- What to work on: Reproduce the records below word for word.

━━━━━ Information given

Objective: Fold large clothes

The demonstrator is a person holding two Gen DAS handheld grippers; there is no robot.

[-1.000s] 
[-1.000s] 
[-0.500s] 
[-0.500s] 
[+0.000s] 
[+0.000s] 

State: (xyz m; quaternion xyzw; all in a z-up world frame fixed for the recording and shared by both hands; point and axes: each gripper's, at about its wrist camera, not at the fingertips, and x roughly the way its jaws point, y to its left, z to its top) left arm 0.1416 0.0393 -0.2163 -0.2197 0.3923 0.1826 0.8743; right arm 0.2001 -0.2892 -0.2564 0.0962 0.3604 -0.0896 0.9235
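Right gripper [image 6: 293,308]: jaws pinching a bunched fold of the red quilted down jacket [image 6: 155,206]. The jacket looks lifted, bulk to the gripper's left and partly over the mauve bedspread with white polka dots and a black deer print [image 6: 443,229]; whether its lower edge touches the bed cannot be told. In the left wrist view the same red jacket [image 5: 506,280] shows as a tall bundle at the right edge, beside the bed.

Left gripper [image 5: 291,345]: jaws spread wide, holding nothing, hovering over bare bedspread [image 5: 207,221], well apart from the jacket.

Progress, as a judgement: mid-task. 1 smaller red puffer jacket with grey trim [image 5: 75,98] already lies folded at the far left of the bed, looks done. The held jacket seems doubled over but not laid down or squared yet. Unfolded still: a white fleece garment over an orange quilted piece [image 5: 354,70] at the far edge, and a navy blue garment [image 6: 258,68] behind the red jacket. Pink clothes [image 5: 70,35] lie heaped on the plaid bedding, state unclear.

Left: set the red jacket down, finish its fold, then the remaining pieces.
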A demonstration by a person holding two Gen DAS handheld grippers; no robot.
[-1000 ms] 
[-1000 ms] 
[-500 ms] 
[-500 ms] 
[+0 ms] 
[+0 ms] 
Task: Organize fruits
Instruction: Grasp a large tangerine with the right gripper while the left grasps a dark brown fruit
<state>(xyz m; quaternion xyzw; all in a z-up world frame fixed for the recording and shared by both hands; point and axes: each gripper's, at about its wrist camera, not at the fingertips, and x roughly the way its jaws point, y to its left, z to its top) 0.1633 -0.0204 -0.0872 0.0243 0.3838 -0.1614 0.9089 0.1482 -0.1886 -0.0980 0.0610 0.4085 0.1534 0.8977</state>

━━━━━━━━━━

- Exercise answer:
Objective: Fold large clothes

The demonstrator is a person holding two Gen DAS handheld grippers; there is no robot.

[-1.000s] 
[-1.000s] 
[-0.500s] 
[-0.500s] 
[+0.000s] 
[+0.000s] 

State: (xyz m; quaternion xyzw; all in a z-up world frame fixed for the recording and shared by both hands; point and axes: each gripper's, at about its wrist camera, not at the fingertips, and x roughly the way its jaws point, y to its left, z to its top) left arm 0.1416 0.0393 -0.2163 -0.2197 0.3923 0.1826 0.8743; right arm 0.2001 -0.2892 -0.2564 0.0962 0.3604 -0.0896 0.9235
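Right gripper [image 6: 293,308]: jaws pinching a bunched fold of the red quilted down jacket [image 6: 155,206]. The jacket looks lifted, bulk to the gripper's left and partly over the mauve bedspread with white polka dots and a black deer print [image 6: 443,229]; whether its lower edge touches the bed cannot be told. In the left wrist view the same red jacket [image 5: 506,280] shows as a tall bundle at the right edge, beside the bed.

Left gripper [image 5: 291,345]: jaws spread wide, holding nothing, hovering over bare bedspread [image 5: 207,221], well apart from the jacket.

Progress, as a judgement: mid-task. 1 smaller red puffer jacket with grey trim [image 5: 75,98] already lies folded at the far left of the bed, looks done. The held jacket seems doubled over but not laid down or squared yet. Unfolded still: a white fleece garment over an orange quilted piece [image 5: 354,70] at the far edge, and a navy blue garment [image 6: 258,68] behind the red jacket. Pink clothes [image 5: 70,35] lie heaped on the plaid bedding, state unclear.

Left: set the red jacket down, finish its fold, then the remaining pieces.
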A demonstration by a person holding two Gen DAS handheld grippers; no robot.
[-1000 ms] 
[-1000 ms] 
[-500 ms] 
[-500 ms] 
[+0 ms] 
[+0 ms] 
Task: Organize fruits
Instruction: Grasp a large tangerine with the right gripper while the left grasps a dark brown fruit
<state>(xyz m; quaternion xyzw; all in a z-up world frame fixed for the recording and shared by both hands; point and axes: each gripper's, at about its wrist camera, not at the fingertips, and x roughly the way its jaws point, y to its left, z to its top) 0.1633 -0.0204 -0.0872 0.0243 0.3838 -0.1614 0.9089 0.1482 -0.1886 -0.0980 0.0610 0.4085 0.1534 0.8977</state>

This answer has no further content.